The second effect of this vow is the witness which it gives to society. The best example of this can be seen in the social and religious situation in the time of St Dominic. While Dominic was accompanying Bishop Diego on his trip to Denmark (he was to arrange the marriage of a Danish princess with the son of Alphonso, King of Castile), he encountered the preaching and witness of the Albigensian heretics. The Albigensians believed that the material world was absolutely evil and good only existed in the spiritual realm. According to them there were two gods, an evil god who had created matter and a good god who had created the spiritual world. One of the ways they propagated their erroneous beliefs was by an impressive witness of detachment from material things, and despite their false teaching they convinced many people by means of this witness. To combat this heresy the Church ordered 12 Cistercian abbots, each with a companion, to leave their monasteries and travel the countryside preaching the true faith. However, they travelled around with “expensive carriages and furnishing” and large retinues, while the heretics went barefoot with evangelical poverty and austerity. When Bishop Diego encountered these abbots, he besought them to imitate him, give up their large retinues and do without anything superfluous to their mission of preaching. And so, “keeping only the books they would need for the Divine Office, study and disputations”, they travelled the countryside and with much more effectiveness battled the heresy, which eventually was completely eradicated.

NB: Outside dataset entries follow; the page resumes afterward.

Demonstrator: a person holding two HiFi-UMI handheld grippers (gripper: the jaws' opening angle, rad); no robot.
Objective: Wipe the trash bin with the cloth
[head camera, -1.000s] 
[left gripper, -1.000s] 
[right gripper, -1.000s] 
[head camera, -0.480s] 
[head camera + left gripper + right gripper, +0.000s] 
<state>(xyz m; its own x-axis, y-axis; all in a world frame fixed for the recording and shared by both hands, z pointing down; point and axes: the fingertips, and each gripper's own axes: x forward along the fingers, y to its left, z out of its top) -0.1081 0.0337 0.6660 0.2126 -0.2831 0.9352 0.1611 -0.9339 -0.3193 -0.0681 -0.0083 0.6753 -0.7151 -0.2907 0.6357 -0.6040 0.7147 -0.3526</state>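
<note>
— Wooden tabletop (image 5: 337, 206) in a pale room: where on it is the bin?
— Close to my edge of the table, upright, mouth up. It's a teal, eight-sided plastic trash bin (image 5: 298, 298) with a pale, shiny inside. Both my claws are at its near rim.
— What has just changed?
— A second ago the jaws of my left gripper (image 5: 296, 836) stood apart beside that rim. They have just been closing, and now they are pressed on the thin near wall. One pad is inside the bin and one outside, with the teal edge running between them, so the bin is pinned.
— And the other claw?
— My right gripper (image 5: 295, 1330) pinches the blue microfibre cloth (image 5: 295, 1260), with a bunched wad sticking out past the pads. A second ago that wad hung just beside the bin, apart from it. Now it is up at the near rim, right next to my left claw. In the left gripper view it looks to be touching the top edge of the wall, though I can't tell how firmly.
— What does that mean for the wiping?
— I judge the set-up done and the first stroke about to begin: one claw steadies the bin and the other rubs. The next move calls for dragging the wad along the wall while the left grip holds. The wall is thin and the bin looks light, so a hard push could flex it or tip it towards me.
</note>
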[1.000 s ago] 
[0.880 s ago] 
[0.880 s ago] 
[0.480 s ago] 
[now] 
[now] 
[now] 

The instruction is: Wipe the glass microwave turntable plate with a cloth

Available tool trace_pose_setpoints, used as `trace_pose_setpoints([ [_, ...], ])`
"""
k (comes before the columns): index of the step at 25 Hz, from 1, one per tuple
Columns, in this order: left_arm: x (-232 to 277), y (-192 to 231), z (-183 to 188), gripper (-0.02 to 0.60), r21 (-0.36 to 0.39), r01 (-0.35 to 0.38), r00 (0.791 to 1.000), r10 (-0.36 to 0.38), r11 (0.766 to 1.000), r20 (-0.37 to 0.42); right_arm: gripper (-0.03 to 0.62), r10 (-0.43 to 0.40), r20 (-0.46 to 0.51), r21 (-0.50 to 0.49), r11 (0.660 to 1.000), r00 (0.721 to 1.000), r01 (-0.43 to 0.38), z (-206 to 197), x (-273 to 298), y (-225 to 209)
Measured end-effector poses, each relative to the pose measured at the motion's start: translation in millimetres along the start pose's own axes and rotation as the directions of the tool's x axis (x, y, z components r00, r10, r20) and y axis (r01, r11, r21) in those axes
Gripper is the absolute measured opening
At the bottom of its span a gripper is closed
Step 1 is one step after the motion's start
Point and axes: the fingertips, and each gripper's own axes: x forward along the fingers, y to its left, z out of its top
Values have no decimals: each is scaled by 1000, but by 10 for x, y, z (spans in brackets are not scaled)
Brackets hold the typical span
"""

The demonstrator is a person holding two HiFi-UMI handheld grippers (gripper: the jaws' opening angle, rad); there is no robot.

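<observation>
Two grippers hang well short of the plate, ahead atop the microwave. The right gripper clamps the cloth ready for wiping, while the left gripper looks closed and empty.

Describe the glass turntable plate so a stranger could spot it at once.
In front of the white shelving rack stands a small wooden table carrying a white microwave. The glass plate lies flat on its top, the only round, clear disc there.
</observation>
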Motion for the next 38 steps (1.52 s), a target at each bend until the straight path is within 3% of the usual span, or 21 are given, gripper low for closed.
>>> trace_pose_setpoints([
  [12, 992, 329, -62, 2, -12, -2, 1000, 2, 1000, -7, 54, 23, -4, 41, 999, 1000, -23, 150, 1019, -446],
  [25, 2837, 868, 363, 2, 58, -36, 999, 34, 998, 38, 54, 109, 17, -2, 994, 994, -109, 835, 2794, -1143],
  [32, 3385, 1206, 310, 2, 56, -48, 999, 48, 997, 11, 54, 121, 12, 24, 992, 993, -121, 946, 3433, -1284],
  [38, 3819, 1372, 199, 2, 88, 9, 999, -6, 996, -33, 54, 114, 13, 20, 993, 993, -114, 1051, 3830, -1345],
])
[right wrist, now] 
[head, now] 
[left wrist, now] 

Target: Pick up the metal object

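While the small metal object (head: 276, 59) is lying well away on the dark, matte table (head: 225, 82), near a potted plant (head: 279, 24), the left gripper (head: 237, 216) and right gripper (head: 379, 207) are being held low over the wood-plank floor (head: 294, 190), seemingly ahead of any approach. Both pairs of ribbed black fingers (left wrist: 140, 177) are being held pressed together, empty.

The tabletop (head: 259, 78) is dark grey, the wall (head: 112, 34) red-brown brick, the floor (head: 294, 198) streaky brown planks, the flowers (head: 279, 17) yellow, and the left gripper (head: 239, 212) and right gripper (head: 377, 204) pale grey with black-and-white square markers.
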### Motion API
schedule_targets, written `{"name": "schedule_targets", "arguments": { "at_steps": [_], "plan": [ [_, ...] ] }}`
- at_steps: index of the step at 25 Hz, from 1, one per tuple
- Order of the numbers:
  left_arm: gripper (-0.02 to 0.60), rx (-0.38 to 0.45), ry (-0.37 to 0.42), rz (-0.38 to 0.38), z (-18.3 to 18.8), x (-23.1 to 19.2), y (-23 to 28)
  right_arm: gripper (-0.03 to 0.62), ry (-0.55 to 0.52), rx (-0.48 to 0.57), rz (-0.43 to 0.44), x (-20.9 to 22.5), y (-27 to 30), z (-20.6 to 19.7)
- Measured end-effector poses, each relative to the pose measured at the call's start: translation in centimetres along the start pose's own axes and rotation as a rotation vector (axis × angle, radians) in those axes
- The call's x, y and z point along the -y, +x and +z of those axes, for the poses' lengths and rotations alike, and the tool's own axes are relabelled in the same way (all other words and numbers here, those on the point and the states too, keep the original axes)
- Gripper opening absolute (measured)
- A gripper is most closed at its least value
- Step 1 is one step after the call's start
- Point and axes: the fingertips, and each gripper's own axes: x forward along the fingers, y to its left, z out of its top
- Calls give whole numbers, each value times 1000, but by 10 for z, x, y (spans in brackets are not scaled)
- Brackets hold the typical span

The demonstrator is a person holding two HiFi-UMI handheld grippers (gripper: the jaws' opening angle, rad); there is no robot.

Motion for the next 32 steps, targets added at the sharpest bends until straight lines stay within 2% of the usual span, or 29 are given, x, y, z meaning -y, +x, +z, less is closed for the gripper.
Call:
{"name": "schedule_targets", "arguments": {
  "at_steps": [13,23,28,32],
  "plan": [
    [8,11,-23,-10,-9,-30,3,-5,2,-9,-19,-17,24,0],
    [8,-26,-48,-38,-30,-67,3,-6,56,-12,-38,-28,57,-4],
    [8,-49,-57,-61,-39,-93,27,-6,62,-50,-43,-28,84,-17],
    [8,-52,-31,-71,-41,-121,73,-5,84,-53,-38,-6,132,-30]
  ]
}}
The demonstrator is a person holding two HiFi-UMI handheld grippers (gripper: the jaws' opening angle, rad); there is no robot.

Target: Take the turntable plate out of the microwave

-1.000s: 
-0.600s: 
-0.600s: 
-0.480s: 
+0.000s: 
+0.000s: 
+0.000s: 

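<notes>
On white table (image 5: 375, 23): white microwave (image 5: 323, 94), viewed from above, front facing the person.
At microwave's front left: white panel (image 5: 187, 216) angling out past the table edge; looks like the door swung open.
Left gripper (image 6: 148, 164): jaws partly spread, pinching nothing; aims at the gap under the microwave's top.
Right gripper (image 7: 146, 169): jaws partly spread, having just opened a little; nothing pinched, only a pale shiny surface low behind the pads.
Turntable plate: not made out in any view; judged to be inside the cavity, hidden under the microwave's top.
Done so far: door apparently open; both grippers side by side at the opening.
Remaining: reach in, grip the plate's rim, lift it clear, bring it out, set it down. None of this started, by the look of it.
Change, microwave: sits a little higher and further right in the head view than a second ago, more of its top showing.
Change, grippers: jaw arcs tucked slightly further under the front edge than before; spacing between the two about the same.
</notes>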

The genius of St Dominic and Bishop Diego in this episode was that they saw the grain of truth in the Albigensian message, even though the vast majority of their teaching was erroneous and advocated terrible practices (starving oneself to death was considered virtuous while marriage and procreation evil). While the heretics were wrong in asserting that this world is evil, their witness to the existence of the spiritual through their preparedness to forgo the pleasures of this life appealed to the innate knowledge in man that he is a spiritual being and thus won them many converts. This witness of evangelical poverty, combined with the truth of the Catholic faith, including the teaching of the goodness of creation, formed a powerful and effective weapon of which St Dominic would eventually make use to influence the whole of western society and culture when he founded the Order of Preachers. In this age of materialism and denial of the intrinsic spiritual nature and value of each individual human being, surely this message is more relevant than ever.